José Ragas, a Peruvian historian at the Catholic University of Chile, told Al Jazeera: “The Fujimoriists created this anti-communist idea as a cover for people to vent racism.” “Fujimori’s only one. The way is to take everyone to die.”

As expected by independent observers, when he is finally confirmed as the winner, Castillo will face the daunting task of righting Peru’s listed economy and guiding its polarized society through the pandemic—despite many Peruvians. Doubt his legitimacy.

The country’s economy shrank by 11% last year and plunged millions back into poverty, including more than 1 million children. Although the outgoing interim president Francisco Sagasti’s government has signed 60 million contracts for COVID-19 vaccines, so far, less than 5% of the 32 million people have been vaccinated The vaccine.

But it is not clear what direction the Castillo government will take. He initially campaigned on his party’s free Peru’s ultra-left platform, which repeatedly cited Karl Marx, Vladimir Lenin, and Fidel Castro, and proposed to nationalize a large part of the national economy. “Rich countries no longer have poor people,” was his campaign slogan.

Flagship pledges include renegotiating contracts with foreign mining companies, forcing them to keep 70% of their profits in the country and spend 20% of gross domestic product (GDP) on healthcare and education—economists did not take this seriously. One commitment.

However, Castillo may ease his policy and choose a center-left cabinet.

If he wants to avoid a futile and dangerous confrontation with the fragmented, populist, right-leaning Congress, he may have no choice. Despite being the largest political party, Liberty Peru will have only 37 lawmakers in a single house of 130 members.

On June 9, 2021, when the supporters of the Peruvian presidential candidate Keiko Fujimori gathered in Lima, Peru, they were marked with a slogan “Don’t mess up my vote” [File: Sebastian Castaneda/Reuters]

However, he may also be more flexible ideologically than many people in Free Peru. He is not a member of Free Peru, and at the last minute after the party’s founder was barred from running for election due to corruption convictions, he won the presidential nomination. .

“Identity politics has never been far from the surface in Peru. Anthony Medina Rivas Plata, a political scientist at the Catholic University of Santa Maria in Arequipa, told Al Jazeera that ideological differences in Lima are greater than in other parts of the country. important.
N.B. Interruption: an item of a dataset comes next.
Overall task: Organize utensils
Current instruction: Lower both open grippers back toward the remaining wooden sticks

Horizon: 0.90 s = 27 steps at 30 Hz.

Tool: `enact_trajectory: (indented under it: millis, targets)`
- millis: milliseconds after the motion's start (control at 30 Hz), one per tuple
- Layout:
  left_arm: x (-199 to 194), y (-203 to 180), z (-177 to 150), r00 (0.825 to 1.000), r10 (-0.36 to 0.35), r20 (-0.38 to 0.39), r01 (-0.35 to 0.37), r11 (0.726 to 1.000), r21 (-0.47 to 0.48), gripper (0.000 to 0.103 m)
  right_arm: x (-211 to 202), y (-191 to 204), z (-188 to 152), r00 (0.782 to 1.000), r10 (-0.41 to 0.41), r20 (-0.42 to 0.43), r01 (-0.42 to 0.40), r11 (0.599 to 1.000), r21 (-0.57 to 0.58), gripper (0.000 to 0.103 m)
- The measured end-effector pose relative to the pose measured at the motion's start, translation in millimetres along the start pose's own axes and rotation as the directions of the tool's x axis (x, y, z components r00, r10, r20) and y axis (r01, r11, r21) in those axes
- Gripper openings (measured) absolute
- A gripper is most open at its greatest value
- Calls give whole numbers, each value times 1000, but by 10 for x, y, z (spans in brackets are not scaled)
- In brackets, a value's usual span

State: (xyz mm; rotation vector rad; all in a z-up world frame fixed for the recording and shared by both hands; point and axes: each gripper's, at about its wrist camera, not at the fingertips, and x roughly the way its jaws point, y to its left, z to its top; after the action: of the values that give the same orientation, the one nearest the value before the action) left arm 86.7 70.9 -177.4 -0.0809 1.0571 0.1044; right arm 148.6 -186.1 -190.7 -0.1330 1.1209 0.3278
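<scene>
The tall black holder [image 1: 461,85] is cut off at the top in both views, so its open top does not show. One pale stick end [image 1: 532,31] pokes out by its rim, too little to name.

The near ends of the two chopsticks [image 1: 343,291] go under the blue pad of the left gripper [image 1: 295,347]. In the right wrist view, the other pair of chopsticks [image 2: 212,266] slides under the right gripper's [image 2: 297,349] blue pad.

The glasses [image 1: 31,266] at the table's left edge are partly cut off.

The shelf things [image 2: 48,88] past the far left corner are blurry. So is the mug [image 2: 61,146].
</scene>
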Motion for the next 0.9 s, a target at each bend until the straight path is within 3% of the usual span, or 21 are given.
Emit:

“Castillo rises not because he is a leftist, but because he comes from the bottom. He has never said that he is a Marxist, a socialist or a communist. What he is is an evangelical.”

However, his religious beliefs may also cause problems for his ability to govern. As a social conservative, he opposed LGBTQ rights and abortion, which caused him to diverge from the progressive left, and he needed their support to govern.

Diana Miloslavich, head of the Flortristan Women’s Center, a feminist non-governmental organization, said: “I am hopeful. He needs to form a broad coalition, and gender issues will be part of it. They are not only for us now. Many people on the left are important, and important to those in the middle. The requirements that Castillo represents must include a feminist agenda.”